Por lo general, asociamos la falta de templanza con el abuso de drogas, el alcoholismo y el tabaquismo: el adicto que se mete una aguja en el brazo, el vecino que bebe una quinta parte de vodka cada noche, el primo que enciende su cigarrillo con un triste «Sí, sí, sé que es un mal hábito». Tendemos a olvidar que otros excesos desenfrenados —la gula, la lujuria, un equilibrio inmoderado entre ocio y trabajo, una obsesión por los videojuegos o las redes sociales— también son perjudiciales.
Romper un mal hábito puede ser difícil, pero todos los días algunas personas se despiertan y encuentran la fuerza de voluntad para jurar lealtad a la templanza. El electricista que almuerza a diario en un restaurante de comida rápida se mira al espejo y decide cambiar a una dieta más sana. El oficial de préstamos que se sienta todo el día frente a una computadora llega a casa una noche, decide que es hora de ponerse en forma y se pone un par de zapatos para caminar. El estudiante que desperdicia sus horas de estudio enviando mensajes de texto y mirando las redes sociales silencia su teléfono, lo coloca en la habitación contigua y abre su libro de física.

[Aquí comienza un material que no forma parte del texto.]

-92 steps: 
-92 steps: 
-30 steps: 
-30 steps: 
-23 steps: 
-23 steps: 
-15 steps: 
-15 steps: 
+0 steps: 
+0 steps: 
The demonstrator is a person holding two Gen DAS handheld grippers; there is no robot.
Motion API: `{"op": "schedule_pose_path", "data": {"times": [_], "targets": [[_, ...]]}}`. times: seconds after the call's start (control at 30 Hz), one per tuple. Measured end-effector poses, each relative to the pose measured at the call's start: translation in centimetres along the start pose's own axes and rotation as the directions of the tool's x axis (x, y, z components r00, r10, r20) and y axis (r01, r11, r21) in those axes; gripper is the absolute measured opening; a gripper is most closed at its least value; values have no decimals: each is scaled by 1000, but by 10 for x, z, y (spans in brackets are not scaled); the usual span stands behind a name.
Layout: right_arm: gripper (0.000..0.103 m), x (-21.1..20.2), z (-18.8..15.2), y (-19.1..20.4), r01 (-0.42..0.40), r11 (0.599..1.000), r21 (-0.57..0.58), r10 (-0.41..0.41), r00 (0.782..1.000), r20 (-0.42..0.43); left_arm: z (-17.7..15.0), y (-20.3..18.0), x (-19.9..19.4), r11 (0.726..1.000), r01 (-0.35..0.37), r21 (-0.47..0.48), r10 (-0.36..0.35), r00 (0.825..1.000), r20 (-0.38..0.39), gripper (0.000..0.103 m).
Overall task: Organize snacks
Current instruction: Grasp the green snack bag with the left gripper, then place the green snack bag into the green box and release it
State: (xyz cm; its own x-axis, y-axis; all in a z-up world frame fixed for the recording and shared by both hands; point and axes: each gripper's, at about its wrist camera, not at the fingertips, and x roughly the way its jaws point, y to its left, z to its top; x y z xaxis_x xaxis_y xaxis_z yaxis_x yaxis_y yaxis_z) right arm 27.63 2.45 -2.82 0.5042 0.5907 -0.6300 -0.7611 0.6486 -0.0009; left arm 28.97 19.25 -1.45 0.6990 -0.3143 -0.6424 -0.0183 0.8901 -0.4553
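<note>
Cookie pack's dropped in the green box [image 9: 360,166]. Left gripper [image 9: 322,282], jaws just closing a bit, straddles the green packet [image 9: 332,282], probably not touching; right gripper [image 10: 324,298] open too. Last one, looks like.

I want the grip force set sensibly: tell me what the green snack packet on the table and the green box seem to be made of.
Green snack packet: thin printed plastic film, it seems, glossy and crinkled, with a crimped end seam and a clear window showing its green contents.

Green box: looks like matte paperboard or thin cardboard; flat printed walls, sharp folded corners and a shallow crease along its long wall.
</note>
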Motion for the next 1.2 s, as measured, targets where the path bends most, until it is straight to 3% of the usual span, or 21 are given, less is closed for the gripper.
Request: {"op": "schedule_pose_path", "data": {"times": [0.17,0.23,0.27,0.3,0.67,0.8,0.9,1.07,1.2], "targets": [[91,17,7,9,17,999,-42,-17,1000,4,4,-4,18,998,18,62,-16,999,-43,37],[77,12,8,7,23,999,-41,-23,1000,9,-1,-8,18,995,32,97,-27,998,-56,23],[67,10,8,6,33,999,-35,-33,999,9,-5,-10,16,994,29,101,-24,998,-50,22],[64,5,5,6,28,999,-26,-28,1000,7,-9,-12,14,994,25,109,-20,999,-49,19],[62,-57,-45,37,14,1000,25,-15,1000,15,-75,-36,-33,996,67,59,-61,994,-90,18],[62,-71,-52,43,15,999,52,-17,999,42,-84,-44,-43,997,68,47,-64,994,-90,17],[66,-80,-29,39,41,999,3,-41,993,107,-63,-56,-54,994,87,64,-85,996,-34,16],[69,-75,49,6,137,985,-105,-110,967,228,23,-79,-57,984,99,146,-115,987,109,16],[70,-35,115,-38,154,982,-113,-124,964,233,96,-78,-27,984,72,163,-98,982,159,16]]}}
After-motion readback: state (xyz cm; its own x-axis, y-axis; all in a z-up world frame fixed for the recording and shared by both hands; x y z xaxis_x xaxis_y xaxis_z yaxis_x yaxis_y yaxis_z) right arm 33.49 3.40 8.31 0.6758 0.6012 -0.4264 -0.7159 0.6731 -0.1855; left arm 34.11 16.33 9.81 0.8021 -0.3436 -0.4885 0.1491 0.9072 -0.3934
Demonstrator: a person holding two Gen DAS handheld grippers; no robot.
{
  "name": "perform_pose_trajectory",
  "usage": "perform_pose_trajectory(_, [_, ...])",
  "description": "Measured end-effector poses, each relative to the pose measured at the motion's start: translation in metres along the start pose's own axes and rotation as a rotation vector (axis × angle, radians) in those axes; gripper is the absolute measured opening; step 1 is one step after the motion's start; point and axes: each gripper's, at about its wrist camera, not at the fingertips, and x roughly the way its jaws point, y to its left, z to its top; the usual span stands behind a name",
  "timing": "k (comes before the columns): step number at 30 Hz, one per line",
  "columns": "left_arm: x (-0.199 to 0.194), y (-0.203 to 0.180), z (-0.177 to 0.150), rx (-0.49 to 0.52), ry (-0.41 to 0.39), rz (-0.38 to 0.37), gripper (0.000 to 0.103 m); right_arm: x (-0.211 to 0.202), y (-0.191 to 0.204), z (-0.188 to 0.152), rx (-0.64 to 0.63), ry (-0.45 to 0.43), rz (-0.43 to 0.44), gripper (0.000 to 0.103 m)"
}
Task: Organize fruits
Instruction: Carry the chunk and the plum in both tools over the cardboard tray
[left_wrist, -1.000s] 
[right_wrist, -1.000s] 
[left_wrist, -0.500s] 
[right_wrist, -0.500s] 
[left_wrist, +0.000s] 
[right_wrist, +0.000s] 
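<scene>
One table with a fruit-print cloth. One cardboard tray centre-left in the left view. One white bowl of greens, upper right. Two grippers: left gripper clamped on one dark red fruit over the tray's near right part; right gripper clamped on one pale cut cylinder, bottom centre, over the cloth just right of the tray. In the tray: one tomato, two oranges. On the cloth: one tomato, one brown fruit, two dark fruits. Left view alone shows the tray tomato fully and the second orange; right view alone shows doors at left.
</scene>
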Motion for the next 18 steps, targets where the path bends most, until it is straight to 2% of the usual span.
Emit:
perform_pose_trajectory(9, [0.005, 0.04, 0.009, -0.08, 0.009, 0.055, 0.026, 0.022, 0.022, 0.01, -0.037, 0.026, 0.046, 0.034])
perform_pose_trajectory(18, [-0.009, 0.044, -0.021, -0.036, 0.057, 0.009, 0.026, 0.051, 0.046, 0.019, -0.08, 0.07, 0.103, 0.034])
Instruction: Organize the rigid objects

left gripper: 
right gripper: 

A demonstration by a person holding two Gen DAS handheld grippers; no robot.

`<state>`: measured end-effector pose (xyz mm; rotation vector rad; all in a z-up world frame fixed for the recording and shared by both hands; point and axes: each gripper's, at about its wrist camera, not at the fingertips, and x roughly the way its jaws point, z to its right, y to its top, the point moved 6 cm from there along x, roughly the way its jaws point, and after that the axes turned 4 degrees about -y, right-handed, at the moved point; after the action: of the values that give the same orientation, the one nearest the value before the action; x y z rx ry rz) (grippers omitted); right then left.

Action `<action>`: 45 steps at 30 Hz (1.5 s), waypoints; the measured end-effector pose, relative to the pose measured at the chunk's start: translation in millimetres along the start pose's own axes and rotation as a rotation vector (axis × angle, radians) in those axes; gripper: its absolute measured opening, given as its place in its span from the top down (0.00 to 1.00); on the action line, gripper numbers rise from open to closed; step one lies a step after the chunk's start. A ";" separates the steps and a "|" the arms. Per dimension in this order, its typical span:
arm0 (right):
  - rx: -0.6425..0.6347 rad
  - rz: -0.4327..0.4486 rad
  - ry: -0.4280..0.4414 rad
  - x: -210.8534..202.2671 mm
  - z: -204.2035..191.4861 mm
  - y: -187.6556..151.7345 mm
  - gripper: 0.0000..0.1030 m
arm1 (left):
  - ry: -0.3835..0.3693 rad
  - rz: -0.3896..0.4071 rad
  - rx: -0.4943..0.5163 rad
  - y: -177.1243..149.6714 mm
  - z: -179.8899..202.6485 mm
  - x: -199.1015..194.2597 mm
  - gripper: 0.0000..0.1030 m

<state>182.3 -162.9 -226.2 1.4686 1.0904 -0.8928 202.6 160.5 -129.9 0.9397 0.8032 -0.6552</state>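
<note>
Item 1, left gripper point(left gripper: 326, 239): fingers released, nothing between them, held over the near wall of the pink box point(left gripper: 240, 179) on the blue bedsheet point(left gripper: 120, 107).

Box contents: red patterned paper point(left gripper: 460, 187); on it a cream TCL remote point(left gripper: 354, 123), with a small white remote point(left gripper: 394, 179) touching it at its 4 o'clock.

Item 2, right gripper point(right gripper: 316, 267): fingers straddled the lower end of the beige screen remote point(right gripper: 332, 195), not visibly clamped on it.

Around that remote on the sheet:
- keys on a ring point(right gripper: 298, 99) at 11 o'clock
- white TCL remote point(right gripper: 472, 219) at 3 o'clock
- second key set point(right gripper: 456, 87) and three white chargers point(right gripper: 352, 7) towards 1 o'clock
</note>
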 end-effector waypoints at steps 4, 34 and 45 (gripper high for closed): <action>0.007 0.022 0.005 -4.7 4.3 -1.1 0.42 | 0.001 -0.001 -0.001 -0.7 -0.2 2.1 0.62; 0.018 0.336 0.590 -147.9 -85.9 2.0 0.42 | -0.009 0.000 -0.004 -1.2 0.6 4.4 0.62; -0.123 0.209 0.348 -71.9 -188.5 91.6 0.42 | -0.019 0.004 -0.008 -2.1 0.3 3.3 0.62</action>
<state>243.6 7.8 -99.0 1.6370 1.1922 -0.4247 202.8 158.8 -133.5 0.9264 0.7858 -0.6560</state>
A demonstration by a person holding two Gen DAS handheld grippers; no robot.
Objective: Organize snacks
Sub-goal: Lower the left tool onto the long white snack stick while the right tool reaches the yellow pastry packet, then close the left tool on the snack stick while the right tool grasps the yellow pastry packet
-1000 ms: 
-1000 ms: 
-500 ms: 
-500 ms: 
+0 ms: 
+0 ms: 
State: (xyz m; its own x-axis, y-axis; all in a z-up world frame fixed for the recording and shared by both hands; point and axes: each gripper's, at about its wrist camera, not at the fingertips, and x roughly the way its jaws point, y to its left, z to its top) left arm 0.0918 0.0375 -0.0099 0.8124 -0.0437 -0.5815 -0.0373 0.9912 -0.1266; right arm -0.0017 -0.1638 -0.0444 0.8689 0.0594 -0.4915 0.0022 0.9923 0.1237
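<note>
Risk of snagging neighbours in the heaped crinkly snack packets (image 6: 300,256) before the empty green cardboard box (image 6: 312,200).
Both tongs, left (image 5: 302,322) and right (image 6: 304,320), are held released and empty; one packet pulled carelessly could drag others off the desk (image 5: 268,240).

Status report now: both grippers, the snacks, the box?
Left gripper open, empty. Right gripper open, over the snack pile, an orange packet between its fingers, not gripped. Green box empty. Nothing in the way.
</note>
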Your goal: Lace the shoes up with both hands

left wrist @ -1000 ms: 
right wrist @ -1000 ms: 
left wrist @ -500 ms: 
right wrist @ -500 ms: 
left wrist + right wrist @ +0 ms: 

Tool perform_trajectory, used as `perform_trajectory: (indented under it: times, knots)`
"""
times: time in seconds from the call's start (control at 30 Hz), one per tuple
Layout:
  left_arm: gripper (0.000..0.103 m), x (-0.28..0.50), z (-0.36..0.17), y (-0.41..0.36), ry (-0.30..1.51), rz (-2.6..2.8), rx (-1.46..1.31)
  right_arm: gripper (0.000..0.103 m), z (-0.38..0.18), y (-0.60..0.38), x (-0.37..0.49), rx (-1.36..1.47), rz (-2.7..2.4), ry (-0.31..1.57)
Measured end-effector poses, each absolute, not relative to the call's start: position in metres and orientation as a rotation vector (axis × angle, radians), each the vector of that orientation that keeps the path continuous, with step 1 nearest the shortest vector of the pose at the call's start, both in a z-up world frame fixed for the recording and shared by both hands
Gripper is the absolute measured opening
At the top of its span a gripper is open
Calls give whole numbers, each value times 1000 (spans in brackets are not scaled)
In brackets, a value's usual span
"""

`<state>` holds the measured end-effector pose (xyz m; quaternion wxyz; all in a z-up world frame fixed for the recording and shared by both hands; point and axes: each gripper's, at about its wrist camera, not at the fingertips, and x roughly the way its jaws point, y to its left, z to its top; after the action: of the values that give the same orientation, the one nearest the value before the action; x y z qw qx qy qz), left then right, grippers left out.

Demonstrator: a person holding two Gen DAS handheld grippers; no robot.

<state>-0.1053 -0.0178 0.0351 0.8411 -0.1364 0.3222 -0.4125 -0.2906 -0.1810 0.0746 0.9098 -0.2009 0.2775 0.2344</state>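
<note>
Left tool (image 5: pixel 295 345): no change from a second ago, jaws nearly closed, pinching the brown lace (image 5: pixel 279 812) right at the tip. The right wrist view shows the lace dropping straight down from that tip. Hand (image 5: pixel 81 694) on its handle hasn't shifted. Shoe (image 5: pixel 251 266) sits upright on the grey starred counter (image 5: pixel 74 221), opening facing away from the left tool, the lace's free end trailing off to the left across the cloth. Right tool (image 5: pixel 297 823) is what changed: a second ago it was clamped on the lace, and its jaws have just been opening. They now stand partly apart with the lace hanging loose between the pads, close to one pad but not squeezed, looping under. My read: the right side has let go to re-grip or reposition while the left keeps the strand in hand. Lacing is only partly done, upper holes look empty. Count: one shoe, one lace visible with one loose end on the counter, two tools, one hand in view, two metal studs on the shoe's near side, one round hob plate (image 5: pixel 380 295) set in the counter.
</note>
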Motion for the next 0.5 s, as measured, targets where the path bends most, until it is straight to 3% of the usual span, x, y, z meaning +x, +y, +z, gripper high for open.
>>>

Romper nuestras adicciones —porque eso es lo que son— es una de las batallas más duras que enfrentamos los seres humanos, porque nosotros mismos somos el enemigo. En el peor de los casos: somos esclavos hechos por nosotros mismos, encadenados a nuestros instintos y malos hábitos.
Cuando hacemos de la fuerza de voluntad el amo del deseo, liberamos nuestros grilletes y ganamos nuestra libertad.